• PROBLEM TO SOLVE: Type the entries out once more. Match them exactly.

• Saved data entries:
[Start of section]

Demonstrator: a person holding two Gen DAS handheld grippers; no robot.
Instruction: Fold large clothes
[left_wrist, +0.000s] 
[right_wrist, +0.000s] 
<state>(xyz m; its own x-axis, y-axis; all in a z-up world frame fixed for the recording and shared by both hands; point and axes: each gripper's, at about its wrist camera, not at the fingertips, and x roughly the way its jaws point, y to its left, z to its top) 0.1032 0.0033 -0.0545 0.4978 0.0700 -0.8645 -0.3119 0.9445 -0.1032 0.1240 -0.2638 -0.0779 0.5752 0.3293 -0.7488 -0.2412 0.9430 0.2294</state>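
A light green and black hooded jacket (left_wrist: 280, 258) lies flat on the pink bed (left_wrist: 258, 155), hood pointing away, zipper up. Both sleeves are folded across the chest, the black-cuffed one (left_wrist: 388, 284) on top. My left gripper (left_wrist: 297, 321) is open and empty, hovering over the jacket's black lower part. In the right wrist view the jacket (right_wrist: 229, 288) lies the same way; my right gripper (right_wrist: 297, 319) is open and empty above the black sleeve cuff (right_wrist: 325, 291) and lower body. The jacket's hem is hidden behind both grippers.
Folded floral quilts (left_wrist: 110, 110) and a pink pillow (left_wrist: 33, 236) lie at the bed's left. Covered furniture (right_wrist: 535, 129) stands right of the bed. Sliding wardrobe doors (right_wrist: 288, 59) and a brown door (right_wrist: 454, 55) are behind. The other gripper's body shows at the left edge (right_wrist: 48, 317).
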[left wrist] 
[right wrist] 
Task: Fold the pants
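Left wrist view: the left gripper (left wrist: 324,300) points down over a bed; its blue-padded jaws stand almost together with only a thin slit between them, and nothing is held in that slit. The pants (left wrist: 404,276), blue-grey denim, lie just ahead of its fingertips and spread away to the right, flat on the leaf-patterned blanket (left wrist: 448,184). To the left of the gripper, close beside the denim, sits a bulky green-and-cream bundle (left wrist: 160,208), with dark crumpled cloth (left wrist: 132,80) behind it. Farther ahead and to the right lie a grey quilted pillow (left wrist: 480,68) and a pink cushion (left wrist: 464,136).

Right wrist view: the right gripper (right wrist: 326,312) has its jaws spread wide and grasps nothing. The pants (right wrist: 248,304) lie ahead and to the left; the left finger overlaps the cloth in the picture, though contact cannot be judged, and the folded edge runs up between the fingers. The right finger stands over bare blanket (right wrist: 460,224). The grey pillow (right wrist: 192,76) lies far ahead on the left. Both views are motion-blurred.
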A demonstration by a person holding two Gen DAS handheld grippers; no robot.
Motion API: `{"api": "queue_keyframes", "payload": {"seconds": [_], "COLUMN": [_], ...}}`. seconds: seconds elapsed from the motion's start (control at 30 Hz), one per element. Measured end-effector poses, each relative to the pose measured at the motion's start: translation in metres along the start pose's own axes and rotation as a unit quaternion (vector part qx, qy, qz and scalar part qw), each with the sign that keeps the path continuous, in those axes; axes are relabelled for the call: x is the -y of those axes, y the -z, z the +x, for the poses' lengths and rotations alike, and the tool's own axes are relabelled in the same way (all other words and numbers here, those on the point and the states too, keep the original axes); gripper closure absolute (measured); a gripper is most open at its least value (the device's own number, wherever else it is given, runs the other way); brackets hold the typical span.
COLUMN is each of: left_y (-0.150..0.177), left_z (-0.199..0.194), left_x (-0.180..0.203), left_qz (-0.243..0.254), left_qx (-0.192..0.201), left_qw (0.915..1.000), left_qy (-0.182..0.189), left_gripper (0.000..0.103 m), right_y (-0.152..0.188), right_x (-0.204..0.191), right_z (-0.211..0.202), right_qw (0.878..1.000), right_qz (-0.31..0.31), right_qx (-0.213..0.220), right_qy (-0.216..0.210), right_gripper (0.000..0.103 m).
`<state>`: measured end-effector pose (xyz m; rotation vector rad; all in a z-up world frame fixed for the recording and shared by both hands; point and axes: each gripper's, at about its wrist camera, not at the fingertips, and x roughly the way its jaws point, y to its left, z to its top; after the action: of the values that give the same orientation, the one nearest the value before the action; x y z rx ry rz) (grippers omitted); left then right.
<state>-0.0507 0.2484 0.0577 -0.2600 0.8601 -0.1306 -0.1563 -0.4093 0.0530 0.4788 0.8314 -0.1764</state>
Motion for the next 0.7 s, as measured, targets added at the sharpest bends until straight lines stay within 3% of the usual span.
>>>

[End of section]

• RESPONSE AREA:
Demonstrator: a person holding two Gen DAS handheld grippers; no robot.
Instruction: Fold large clothes
[left_wrist, +0.000s] 
[right_wrist, +0.000s] 
<state>(xyz m; its own x-axis, y-axis; all in a z-up world frame fixed for the recording and shared by both hands; point and axes: each gripper's, at about its wrist camera, not at the fingertips, and x roughly the way its jaws point, y to its left, z to its top) 0.1032 0.0033 -0.0545 0.4978 0.0700 -0.8645 -0.3119 0.9445 -0.1032 0.1240 -0.2638 -0.0779 0.5752 0.3293 -0.7488 -0.2412 0.9430 0.2294</state>
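A light green and black hooded jacket (left_wrist: 280, 258) lies flat on the pink bed (left_wrist: 258, 155), hood pointing away, zipper up. Both sleeves are folded across the chest, the black-cuffed one (left_wrist: 388, 284) on top. My left gripper (left_wrist: 297, 321) is open and empty, hovering over the jacket's black lower part. In the right wrist view the jacket (right_wrist: 229, 288) lies the same way; my right gripper (right_wrist: 297, 319) is open and empty above the black sleeve cuff (right_wrist: 325, 291) and lower body. The jacket's hem is hidden behind both grippers.
Folded floral quilts (left_wrist: 110, 110) and a pink pillow (left_wrist: 33, 236) lie at the bed's left. Covered furniture (right_wrist: 535, 129) stands right of the bed. Sliding wardrobe doors (right_wrist: 288, 59) and a brown door (right_wrist: 454, 55) are behind. The other gripper's body shows at the left edge (right_wrist: 48, 317).
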[left wrist] 
[right wrist] 
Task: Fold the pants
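Left wrist view: the left gripper (left wrist: 324,300) points down over a bed; its blue-padded jaws stand almost together with only a thin slit between them, and nothing is held in that slit. The pants (left wrist: 404,276), blue-grey denim, lie just ahead of its fingertips and spread away to the right, flat on the leaf-patterned blanket (left wrist: 448,184). To the left of the gripper, close beside the denim, sits a bulky green-and-cream bundle (left wrist: 160,208), with dark crumpled cloth (left wrist: 132,80) behind it. Farther ahead and to the right lie a grey quilted pillow (left wrist: 480,68) and a pink cushion (left wrist: 464,136).

Right wrist view: the right gripper (right wrist: 326,312) has its jaws spread wide and grasps nothing. The pants (right wrist: 248,304) lie ahead and to the left; the left finger overlaps the cloth in the picture, though contact cannot be judged, and the folded edge runs up between the fingers. The right finger stands over bare blanket (right wrist: 460,224). The grey pillow (right wrist: 192,76) lies far ahead on the left. Both views are motion-blurred.
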A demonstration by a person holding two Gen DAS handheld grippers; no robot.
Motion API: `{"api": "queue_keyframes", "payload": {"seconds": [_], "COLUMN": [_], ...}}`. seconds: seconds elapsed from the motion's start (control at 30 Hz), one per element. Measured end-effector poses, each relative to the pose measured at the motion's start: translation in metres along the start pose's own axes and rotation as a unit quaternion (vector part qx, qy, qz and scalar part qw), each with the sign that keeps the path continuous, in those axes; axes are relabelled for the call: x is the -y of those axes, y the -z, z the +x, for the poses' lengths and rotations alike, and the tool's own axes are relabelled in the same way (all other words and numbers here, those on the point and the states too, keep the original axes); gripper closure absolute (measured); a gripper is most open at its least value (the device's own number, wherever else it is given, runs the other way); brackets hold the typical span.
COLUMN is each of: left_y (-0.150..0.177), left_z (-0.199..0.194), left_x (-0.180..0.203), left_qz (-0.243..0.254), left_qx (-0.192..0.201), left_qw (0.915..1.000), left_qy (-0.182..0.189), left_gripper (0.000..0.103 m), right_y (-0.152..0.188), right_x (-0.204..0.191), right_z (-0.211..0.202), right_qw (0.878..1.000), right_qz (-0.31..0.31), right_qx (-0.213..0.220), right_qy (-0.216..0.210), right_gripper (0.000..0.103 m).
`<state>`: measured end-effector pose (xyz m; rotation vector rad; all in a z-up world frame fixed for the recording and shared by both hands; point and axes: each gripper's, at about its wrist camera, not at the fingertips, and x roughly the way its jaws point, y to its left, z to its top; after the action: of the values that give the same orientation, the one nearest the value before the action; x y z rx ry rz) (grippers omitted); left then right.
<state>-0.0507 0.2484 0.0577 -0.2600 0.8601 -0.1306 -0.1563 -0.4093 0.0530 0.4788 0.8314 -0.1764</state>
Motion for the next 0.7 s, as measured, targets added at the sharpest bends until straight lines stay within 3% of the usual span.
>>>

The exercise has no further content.